Content starts

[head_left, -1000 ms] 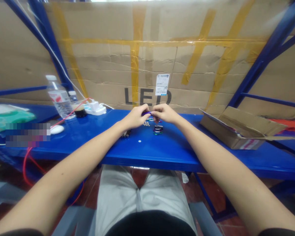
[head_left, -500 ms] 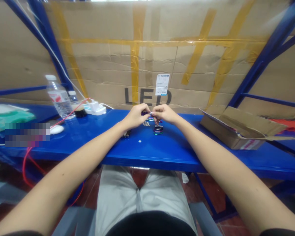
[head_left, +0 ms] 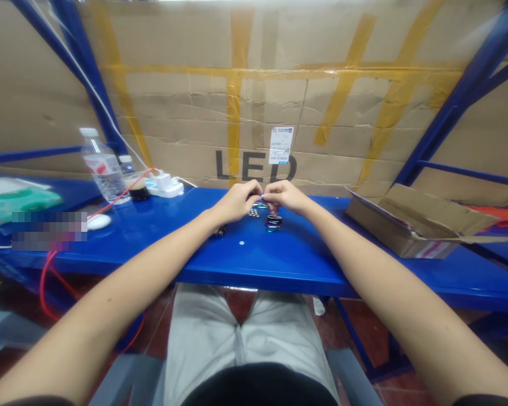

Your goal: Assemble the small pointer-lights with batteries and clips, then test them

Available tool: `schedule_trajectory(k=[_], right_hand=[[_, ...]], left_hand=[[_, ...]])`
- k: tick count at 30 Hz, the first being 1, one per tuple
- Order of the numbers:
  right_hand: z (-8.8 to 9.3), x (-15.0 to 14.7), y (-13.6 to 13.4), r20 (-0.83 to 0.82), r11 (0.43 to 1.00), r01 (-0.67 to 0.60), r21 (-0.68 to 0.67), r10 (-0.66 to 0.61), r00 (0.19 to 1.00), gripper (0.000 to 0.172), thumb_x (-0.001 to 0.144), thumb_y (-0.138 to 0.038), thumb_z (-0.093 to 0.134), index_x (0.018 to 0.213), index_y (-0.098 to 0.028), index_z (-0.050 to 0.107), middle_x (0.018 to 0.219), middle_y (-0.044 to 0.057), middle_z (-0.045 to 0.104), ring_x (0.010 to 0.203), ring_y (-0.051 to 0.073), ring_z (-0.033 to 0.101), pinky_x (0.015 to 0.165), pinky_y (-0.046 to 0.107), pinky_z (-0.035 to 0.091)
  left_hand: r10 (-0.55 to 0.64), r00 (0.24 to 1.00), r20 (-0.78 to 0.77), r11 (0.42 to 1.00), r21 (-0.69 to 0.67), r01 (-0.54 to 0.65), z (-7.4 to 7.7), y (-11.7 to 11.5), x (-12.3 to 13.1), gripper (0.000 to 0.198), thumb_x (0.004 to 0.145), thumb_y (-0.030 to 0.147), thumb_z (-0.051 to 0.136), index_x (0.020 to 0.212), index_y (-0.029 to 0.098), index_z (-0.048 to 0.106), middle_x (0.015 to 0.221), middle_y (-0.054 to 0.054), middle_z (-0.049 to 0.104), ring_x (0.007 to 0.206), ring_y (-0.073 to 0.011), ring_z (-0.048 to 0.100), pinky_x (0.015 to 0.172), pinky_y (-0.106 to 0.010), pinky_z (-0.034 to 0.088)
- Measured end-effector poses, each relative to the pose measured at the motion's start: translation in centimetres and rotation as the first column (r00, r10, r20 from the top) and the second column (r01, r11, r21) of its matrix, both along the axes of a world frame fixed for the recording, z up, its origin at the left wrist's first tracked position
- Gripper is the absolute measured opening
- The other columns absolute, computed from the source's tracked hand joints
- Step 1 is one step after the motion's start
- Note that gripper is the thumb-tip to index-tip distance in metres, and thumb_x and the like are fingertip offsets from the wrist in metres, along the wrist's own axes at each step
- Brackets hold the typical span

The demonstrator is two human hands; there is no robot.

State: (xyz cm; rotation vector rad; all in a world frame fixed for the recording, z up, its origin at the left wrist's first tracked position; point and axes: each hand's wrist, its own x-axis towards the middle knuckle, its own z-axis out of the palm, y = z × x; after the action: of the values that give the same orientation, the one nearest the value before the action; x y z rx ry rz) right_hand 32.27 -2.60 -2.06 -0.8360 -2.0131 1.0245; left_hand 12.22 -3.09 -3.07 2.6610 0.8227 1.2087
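Here we are, just beyond the row of oval, coloured metal clips (head_left: pixel 273 228) on the blue desk (head_left: pixel 254 260): our left hand (head_left: pixel 239 201) and right hand (head_left: pixel 285 195) meet, fingers clamped on a tiny shiny piece (head_left: pixel 262 197), mostly hidden. Fingertip adjusting, we reckon; next calls for a steady pinch.

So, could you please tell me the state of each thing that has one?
Small item: held between left hand and right hand, mostly hidden
Coloured clips: lying on table, too small to tell whether shut
Cardboard box: open
Clear bottle: capped
Small bottle: capped, dark contents
Power strip: plug inserted
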Motion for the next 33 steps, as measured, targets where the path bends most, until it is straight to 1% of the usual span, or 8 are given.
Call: schedule_trajectory(k=[9,14,16,20,24,27,31,33], right_hand=[[-0.3,-0.2,0.1,-0.109,0.984,-0.025,-0.175,0.005,0.994,0.022,0.073,-0.026,0.071,0.061,-0.017,0.055,0.043,-0.003,0.051,0.037,0.011,0.048,0.038,0.023,0.037],[1.0,0.9,0.2,0.142,0.991,0.045,-0.123,-0.028,0.990,0.027,0.080,-0.037,0.074,0.070,-0.015,0.062,0.056,0.004,0.064,0.049,0.014,0.059,0.045,0.025,0.048],[1.8,1.9,0.4,0.245,0.992,0.119,-0.050,-0.103,0.964,0.024,0.081,-0.034,0.075,0.073,-0.014,0.064,0.061,0.006,0.067,0.052,0.015,0.061,0.048,0.026,0.050],[2.3,3.8,1.2,0.466,0.954,0.293,0.065,-0.288,0.836,0.013,0.077,-0.016,0.076,0.070,-0.014,0.065,0.058,0.006,0.067,0.047,0.014,0.059,0.046,0.026,0.047],[0.8,4.0,2.3,0.614,0.901,0.375,0.219,-0.425,0.665,0.010,0.076,-0.016,0.074,0.068,-0.016,0.067,0.053,0.003,0.064,0.045,0.013,0.056,0.046,0.026,0.043],[-0.8,3.3,3.1,0.644,0.898,0.349,0.269,-0.437,0.628,0.012,0.079,-0.026,0.074,0.074,-0.016,0.070,0.067,0.006,0.071,0.055,0.016,0.061,0.054,0.026,0.045],[-2.4,2.5,3.7,0.663,0.861,0.331,0.387,-0.509,0.549,0.009,0.080,-0.023,0.073,0.085,-0.016,0.073,0.095,0.012,0.076,0.082,0.022,0.067,0.070,0.028,0.048],[-2.7,2.3,3.7,0.673,0.847,0.313,0.429,-0.531,0.515,0.010,0.084,-0.021,0.068,0.090,-0.016,0.073,0.101,0.014,0.075,0.088,0.024,0.068,0.074,0.029,0.048]], left_hand=[[-0.030,0.999,-0.043,0.998,0.058,0.032,0.0,-0.1,-0.1,0.010,0.090,0.012,0.052,0.089,0.019,0.058,0.086,-0.003,0.068,0.080,-0.0157,0.063,0.075,-0.029,0.046],[0.012,1.000,-0.025,1.000,-0.028,-0.013,-0.2,0.4,0.2,0.008,0.091,0.015,0.050,0.094,0.020,0.055,0.087,-0.003,0.067,0.080,-0.0166,0.062,0.074,-0.031,0.046],[0.058,0.998,-0.013,0.997,-0.055,-0.058,-0.4,0.6,0.2,0.011,0.091,0.016,0.050,0.101,0.020,0.054,0.092,-0.005,0.067,0.084,-0.0175,0.062,0.077,-0.032,0.046],[0.102,0.992,-0.075,0.988,-0.106,-0.110,-0.7,0.7,0.0,0.019,0.088,0.019,0.053,0.107,0.019,0.057,0.095,-0.006,0.069,0.084,-0.0188,0.062,0.077,-0.034,0.047],[0.041,0.981,-0.190,0.990,-0.125,-0.066,-0.9,0.4,0.2,0.015,0.087,0.022,0.054,0.098,0.019,0.064,0.088,-0.005,0.070,0.083,-0.0204,0.064,0.076,-0.034,0.049],[0.071,0.971,-0.227,0.992,-0.087,-0.093,-1.0,0.6,0.4,0.020,0.089,0.022,0.049,0.097,0.018,0.067,0.095,-0.008,0.073,0.090,-0.0233,0.066,0.081,-0.037,0.050],[0.127,0.971,-0.201,0.990,-0.040,-0.138,-1.2,1.6,0.0,0.024,0.092,0.024,0.047,0.100,0.017,0.069,0.108,-0.012,0.073,0.100,-0.0263,0.067,0.089,-0.040,0.050],[0.144,0.972,-0.186,0.988,-0.031,-0.152,-1.2,2.1,-0.4,0.024,0.092,0.024,0.048,0.102,0.018,0.069,0.108,-0.012,0.073,0.101,-0.0263,0.067,0.090,-0.041,0.051]])
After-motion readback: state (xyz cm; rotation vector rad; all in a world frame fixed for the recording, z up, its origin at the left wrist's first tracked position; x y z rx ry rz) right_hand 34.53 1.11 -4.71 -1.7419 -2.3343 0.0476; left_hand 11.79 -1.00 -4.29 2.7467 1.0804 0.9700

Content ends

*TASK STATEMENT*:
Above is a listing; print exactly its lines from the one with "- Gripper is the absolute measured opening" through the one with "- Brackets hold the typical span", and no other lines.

*SOLUTION BELOW*:
- Gripper is the absolute measured opening
- The other columns absolute, computed from the source's tracked hand joints
- Step 1 is one step after the motion's start
- Note that gripper is the thumb-tip to index-tip distance in metres, and thumb_x and the like are fingertip offsets from the wrist in metres, along the wrist's own axes at each step
- Brackets hold the typical span

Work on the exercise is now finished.